I've wrote up my experiences with this stroker for anyone interested and to share information with my fellow FordMuscler's. It was an interesting project since my past experience has been with BBF and I had not built a SBF before. It's long, but I had a lot of things to cover. Enjoy!
During the process of restomoding my 65 Fastback Mustang, I had discounted the idea of stroking a SBF and settling instead with a somewhat larger displacement 302 engine and iron heads. Why?…primarily due to cost reasons since the entire restomod would approach $25K. Could I justify a $1200 stroker kit and $1200 heads? I was also concerned about longevity and oil consumption of strokers ( 331 and 347 stroker kits at the time had pistons with pins that intersected the oil ring...now we have 5.315 rod kits ). Restoring an entire car is not an inexpensive venture and I felt that sinking additional money into a stroker kit and aluminum heads could not be justified especially when I consider how well the car ran with the original A code 4 bbl 289.
I have to admit that I made this decision before I really seriously started building my engine.
Anyhow, the time came to start working on the drive train. Dave Williams has a site with some very interesting and informative engine information (
http://www.angelfire.com/ar/dw42/ ). In particular, one story discusses a customer's desire to stroke a 289 to a 366 using 289 rods. Dave went to great lengths to balance the custom ground crankshaft given that a whole lot of material had to be removed from the counterweights to clear the bottom of the piston. Honestly, I think this was an extreme case of stroking a 289/302 and I would not feel the investment would justify the performance gain. This story got lodged in the back of my mind and was recalled some time later while designing my engine as you'll see.
At some point, I was surfing the web and noticed how inexpensive the speedomotive 331 stroker Hi Nodularity crankshaft was…$189…Wow, a stroker crank capable of handling 450-500 HP for $189…what's the catch? Essentially there was none. Yes, the crank was cast in China, but the final machining and magnafluxing is done in the states. I figured that having my 302 crank reground and magnafluxed was going to cost me nearly $100 so why not pay $89 more for a new 331 crankshaft. The journals mic'd out right on the money.

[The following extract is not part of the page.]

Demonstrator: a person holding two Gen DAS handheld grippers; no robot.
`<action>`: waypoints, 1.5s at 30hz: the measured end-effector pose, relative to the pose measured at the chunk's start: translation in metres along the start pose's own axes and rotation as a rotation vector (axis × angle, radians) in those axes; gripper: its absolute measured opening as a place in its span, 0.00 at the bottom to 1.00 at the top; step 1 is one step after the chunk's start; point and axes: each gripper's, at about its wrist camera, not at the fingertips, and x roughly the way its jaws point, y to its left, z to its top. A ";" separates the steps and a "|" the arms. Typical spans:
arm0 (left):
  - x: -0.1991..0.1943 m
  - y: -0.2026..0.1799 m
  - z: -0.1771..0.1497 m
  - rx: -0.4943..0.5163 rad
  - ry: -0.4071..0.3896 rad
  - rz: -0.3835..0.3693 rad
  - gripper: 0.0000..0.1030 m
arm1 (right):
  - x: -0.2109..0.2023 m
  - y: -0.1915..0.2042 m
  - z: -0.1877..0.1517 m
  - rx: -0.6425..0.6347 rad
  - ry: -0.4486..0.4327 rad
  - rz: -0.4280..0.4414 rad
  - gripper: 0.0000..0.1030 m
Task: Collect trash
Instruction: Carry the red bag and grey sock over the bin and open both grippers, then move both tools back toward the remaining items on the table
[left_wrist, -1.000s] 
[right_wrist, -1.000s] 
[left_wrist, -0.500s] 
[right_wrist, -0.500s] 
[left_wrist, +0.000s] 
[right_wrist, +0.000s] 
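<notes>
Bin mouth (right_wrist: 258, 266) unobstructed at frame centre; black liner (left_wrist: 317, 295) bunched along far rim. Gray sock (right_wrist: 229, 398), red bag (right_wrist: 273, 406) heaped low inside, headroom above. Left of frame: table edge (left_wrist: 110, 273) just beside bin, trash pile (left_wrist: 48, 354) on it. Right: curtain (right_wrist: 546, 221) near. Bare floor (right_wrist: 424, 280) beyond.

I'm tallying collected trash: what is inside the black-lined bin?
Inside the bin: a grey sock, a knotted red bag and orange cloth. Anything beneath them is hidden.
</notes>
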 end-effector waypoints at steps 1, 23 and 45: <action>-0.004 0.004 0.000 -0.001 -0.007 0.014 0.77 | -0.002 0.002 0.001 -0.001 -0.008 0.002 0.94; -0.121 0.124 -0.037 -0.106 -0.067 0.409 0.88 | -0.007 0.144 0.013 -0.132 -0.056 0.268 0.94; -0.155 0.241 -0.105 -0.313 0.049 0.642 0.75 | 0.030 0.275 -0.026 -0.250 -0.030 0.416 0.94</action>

Ok, so I had a potential stroker crankshaft, but I still don't like the idea of a SBF stroker that has the oil ring intersecting the wrist pin (at the time, the improved oil control stroker kits were not available). What to do? It hit me, a 289 rod is .065 longer than a 302 rod. Maybe I could use inexpensive, plentiful 289 rods and find an off-the-shelf piston with a longer compression height and skirt that would work. Given the 302 deck height, stroke of the 331 crank and the length of the 289 rod, I needed a piston with a 1.426 compression height…great!…that's a longer than typical compression height for a stroker piston so maybe I can find a piston that has the oil ring above the wrist pin! In addition, a longer skirt may be less prone to piston rock in the cylinder. What about the rod/stroke ratio? 5.155 / 3.25 = 1.59, the same as a 347 stroker with 5.4" rods…cool!…and better than several 351W based stroker combinations!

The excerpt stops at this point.